Segment Open
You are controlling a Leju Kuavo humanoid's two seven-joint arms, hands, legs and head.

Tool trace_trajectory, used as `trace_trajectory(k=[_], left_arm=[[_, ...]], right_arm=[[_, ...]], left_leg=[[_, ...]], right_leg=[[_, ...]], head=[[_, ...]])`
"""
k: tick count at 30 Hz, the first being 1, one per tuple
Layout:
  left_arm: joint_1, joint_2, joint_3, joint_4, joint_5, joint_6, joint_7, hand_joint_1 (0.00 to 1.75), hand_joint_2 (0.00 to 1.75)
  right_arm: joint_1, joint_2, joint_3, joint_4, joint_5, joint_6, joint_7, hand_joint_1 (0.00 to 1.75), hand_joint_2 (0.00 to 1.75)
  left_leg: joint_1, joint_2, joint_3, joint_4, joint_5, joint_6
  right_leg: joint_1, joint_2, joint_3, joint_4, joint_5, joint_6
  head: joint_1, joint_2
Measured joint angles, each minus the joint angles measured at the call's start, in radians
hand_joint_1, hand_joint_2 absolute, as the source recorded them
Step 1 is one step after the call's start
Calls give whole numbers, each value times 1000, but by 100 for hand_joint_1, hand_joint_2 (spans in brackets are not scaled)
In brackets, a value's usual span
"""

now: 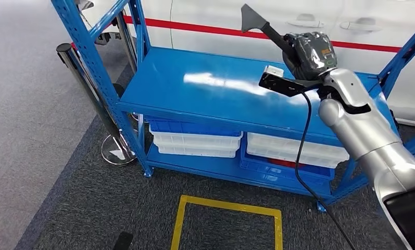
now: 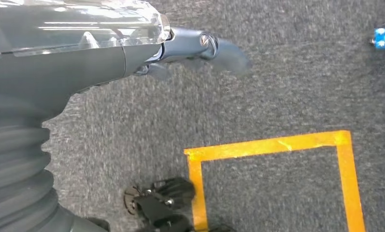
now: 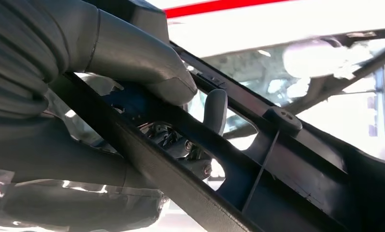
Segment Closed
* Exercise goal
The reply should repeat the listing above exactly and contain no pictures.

* Task solution
You are controlling a Leju Kuavo humanoid's two seven-joint arms, hands, legs and head.

Tool trace_trajectory, used as `trace_trajectory(k=[_], left_arm=[[_, ...]], right_arm=[[_, ...]], left_leg=[[_, ...]], right_leg=[[_, ...]], head=[[_, ...]])`
"""
k: tick count at 30 Hz, the first being 1, one per tuple
Layout:
  left_arm: joint_1, joint_2, joint_3, joint_4, joint_5, joint_6, joint_7, hand_joint_1 (0.00 to 1.75), hand_joint_2 (0.00 to 1.75)
  right_arm: joint_1, joint_2, joint_3, joint_4, joint_5, joint_6, joint_7, hand_joint_1 (0.00 to 1.75), hand_joint_2 (0.00 to 1.75)
  left_leg: joint_1, joint_2, joint_3, joint_4, joint_5, joint_6
  right_leg: joint_1, joint_2, joint_3, joint_4, joint_5, joint_6
  head: joint_1, joint_2
Measured joint angles, each minus the joint angles measured at the call's start, in radians
hand_joint_1, hand_joint_2 absolute, as the source recorded them
Step 1 is one step after the call's start
Calls give whole numbers, each value times 1000, but by 100 for hand_joint_1, hand_joint_2 (spans in brackets are not scaled)
In brackets, a value's usual span
"""

now: 
now: 
now: 

What has been written completes the answer.